(What is needed) Could you print all of the data below again, exactly?

(Information provided)
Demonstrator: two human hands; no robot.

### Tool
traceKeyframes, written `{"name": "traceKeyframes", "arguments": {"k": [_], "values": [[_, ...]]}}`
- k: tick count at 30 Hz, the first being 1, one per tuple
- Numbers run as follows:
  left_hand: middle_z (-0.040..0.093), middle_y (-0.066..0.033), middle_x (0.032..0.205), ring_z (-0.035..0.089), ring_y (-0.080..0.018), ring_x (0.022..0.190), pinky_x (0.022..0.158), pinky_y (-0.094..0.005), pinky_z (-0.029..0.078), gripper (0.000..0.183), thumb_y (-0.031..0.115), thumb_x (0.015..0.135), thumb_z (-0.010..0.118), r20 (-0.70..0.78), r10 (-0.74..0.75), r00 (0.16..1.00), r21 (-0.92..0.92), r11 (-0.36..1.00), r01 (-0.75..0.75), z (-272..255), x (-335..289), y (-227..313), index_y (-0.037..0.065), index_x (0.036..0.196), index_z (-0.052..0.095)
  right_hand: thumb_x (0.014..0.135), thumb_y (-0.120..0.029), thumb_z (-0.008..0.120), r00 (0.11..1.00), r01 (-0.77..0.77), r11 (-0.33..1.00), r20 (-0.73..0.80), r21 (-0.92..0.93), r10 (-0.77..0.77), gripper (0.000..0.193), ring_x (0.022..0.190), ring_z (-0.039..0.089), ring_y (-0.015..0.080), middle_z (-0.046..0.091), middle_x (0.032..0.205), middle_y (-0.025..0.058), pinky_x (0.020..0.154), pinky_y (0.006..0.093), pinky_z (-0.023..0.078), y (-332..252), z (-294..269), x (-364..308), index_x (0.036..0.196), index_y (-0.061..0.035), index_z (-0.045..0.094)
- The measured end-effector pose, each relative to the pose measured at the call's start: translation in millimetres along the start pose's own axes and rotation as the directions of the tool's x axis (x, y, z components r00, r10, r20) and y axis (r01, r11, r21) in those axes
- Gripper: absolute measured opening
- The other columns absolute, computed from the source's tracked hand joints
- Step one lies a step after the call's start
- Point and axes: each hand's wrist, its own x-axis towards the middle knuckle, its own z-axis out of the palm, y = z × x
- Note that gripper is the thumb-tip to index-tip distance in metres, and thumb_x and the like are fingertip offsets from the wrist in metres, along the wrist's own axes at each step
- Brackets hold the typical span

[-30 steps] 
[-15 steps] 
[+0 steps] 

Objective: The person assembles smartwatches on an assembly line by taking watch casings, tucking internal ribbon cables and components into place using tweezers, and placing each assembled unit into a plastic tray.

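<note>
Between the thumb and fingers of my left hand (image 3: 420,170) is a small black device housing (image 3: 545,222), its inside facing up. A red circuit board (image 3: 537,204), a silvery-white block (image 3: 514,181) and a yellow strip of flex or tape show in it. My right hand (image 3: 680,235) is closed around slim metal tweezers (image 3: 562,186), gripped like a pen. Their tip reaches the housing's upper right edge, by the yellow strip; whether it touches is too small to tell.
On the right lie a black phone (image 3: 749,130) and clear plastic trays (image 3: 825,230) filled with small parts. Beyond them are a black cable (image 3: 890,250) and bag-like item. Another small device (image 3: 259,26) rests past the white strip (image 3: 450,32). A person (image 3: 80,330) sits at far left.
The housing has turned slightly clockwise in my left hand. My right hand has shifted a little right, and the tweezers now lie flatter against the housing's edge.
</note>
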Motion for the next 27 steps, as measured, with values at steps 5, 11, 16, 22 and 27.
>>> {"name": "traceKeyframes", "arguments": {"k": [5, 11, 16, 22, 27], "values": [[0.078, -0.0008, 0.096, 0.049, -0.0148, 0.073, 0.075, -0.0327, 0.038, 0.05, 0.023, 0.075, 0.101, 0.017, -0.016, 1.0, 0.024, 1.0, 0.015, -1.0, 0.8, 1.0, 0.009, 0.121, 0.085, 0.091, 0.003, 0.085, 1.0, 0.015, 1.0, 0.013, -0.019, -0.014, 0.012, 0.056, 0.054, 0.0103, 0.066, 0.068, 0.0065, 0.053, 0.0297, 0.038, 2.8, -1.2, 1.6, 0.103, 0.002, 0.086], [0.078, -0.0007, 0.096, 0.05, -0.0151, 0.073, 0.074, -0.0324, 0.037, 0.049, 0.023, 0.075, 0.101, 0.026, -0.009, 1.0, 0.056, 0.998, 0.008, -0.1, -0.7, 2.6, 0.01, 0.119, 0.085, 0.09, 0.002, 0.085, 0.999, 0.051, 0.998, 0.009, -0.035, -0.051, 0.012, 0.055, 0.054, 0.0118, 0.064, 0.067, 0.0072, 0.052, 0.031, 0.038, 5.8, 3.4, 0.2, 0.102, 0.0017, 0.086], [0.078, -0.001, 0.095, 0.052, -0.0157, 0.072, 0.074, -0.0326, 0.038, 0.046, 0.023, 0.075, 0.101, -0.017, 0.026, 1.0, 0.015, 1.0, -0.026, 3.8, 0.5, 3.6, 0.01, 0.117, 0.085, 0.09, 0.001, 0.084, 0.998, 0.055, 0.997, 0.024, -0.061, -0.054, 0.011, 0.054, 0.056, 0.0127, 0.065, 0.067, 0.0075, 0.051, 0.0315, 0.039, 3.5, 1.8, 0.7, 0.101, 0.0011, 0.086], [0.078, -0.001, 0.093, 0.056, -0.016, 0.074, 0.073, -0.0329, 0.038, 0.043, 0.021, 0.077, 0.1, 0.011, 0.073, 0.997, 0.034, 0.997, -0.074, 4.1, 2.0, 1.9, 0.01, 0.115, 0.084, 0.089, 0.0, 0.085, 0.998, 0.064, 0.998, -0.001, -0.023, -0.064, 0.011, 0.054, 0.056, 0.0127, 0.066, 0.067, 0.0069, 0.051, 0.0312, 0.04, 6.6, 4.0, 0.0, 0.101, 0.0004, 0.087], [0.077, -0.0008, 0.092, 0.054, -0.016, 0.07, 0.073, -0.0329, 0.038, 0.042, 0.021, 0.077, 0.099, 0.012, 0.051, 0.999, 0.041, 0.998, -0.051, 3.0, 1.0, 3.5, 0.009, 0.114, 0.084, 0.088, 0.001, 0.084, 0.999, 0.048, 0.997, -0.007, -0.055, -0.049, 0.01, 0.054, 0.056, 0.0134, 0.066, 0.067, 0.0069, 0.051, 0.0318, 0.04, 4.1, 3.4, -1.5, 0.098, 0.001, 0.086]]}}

(Answer section)
Demonstrator: two human hands; no robot.

### Tool
traceKeyframes, written `{"name": "traceKeyframes", "arguments": {"k": [_], "values": [[_, ...]]}}`
- k: tick count at 30 Hz, the first being 1, one per tuple
- Numbers run as follows:
  left_hand: middle_z (-0.040..0.093), middle_y (-0.066..0.033), middle_x (0.032..0.205), ring_z (-0.035..0.089), ring_y (-0.080..0.018), ring_x (0.022..0.190), pinky_x (0.022..0.158), pinky_y (-0.094..0.005), pinky_z (-0.029..0.078), gripper (0.000..0.183), thumb_y (-0.031..0.115), thumb_x (0.015..0.135), thumb_z (-0.010..0.118), r20 (-0.70..0.78), r10 (-0.74..0.75), r00 (0.16..1.00), r21 (-0.92..0.92), r11 (-0.36..1.00), r01 (-0.75..0.75), z (-272..255), x (-335..289), y (-227..313), index_y (-0.037..0.065), index_x (0.036..0.196), index_z (-0.052..0.095)
  right_hand: thumb_x (0.014..0.135), thumb_y (-0.120..0.029), thumb_z (-0.008..0.120), r00 (0.11..1.00), r01 (-0.77..0.77), r11 (-0.33..1.00), r20 (-0.73..0.80), r21 (-0.92..0.93), r10 (-0.77..0.77), gripper (0.000..0.193), ring_x (0.022..0.190), ring_z (-0.039..0.089), ring_y (-0.015..0.080), middle_z (-0.046..0.091), middle_x (0.032..0.205), middle_y (-0.025..0.058), pinky_x (0.020..0.154), pinky_y (0.006..0.093), pinky_z (-0.023..0.078), y (-332..252), z (-294..269), x (-364..308), index_x (0.036..0.196), index_y (-0.061..0.035), index_z (-0.045..0.094)
- The measured end-effector pose, each relative to the pose measured at the call's start: translation in millimetres along the start pose's own axes and rotation as the directions of the tool's x axis (x, y, z components r00, r10, r20) and y axis (r01, r11, r21) in those axes
- Gripper: absolute measured opening
- The other columns absolute, computed from the source's tracked hand joints
- Step one lies a step after the call's start
- Point and axes: each hand's wrist, its own x-axis towards the middle knuckle, its own z-axis out of the palm, y = z × x
- Note that gripper is the thumb-tip to index-tip distance in metres, and thumb_x and the like are fingertip offsets from the wrist in metres, along the wrist's own axes at each step
- Brackets hold the typical span

[-30 steps] 
[-15 steps] 
[+0 steps] 

Objective: The person assembles smartwatches on an assembly line by taking watch casings, tucking internal ribbon cables and components into place using tweezers, and placing each assembled unit into a plastic tray.

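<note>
Between the thumb and fingers of my left hand (image 3: 420,170) is a small black device housing (image 3: 545,222), its inside facing up. A red circuit board (image 3: 537,204), a silvery-white block (image 3: 514,181) and a yellow strip of flex or tape show in it. My right hand (image 3: 680,235) is closed around slim metal tweezers (image 3: 562,186), gripped like a pen. Their tip reaches the housing's upper right edge, by the yellow strip; whether it touches is too small to tell.
On the right lie a black phone (image 3: 749,130) and clear plastic trays (image 3: 825,230) filled with small parts. Beyond them are a black cable (image 3: 890,250) and bag-like item. Another small device (image 3: 259,26) rests past the white strip (image 3: 450,32). A person (image 3: 80,330) sits at far left.
The housing has turned slightly clockwise in my left hand. My right hand has shifted a little right, and the tweezers now lie flatter against the housing's edge.
</note>
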Motion for the next 27 steps, as measured, with values at steps 5, 11, 16, 22 and 27.
>>> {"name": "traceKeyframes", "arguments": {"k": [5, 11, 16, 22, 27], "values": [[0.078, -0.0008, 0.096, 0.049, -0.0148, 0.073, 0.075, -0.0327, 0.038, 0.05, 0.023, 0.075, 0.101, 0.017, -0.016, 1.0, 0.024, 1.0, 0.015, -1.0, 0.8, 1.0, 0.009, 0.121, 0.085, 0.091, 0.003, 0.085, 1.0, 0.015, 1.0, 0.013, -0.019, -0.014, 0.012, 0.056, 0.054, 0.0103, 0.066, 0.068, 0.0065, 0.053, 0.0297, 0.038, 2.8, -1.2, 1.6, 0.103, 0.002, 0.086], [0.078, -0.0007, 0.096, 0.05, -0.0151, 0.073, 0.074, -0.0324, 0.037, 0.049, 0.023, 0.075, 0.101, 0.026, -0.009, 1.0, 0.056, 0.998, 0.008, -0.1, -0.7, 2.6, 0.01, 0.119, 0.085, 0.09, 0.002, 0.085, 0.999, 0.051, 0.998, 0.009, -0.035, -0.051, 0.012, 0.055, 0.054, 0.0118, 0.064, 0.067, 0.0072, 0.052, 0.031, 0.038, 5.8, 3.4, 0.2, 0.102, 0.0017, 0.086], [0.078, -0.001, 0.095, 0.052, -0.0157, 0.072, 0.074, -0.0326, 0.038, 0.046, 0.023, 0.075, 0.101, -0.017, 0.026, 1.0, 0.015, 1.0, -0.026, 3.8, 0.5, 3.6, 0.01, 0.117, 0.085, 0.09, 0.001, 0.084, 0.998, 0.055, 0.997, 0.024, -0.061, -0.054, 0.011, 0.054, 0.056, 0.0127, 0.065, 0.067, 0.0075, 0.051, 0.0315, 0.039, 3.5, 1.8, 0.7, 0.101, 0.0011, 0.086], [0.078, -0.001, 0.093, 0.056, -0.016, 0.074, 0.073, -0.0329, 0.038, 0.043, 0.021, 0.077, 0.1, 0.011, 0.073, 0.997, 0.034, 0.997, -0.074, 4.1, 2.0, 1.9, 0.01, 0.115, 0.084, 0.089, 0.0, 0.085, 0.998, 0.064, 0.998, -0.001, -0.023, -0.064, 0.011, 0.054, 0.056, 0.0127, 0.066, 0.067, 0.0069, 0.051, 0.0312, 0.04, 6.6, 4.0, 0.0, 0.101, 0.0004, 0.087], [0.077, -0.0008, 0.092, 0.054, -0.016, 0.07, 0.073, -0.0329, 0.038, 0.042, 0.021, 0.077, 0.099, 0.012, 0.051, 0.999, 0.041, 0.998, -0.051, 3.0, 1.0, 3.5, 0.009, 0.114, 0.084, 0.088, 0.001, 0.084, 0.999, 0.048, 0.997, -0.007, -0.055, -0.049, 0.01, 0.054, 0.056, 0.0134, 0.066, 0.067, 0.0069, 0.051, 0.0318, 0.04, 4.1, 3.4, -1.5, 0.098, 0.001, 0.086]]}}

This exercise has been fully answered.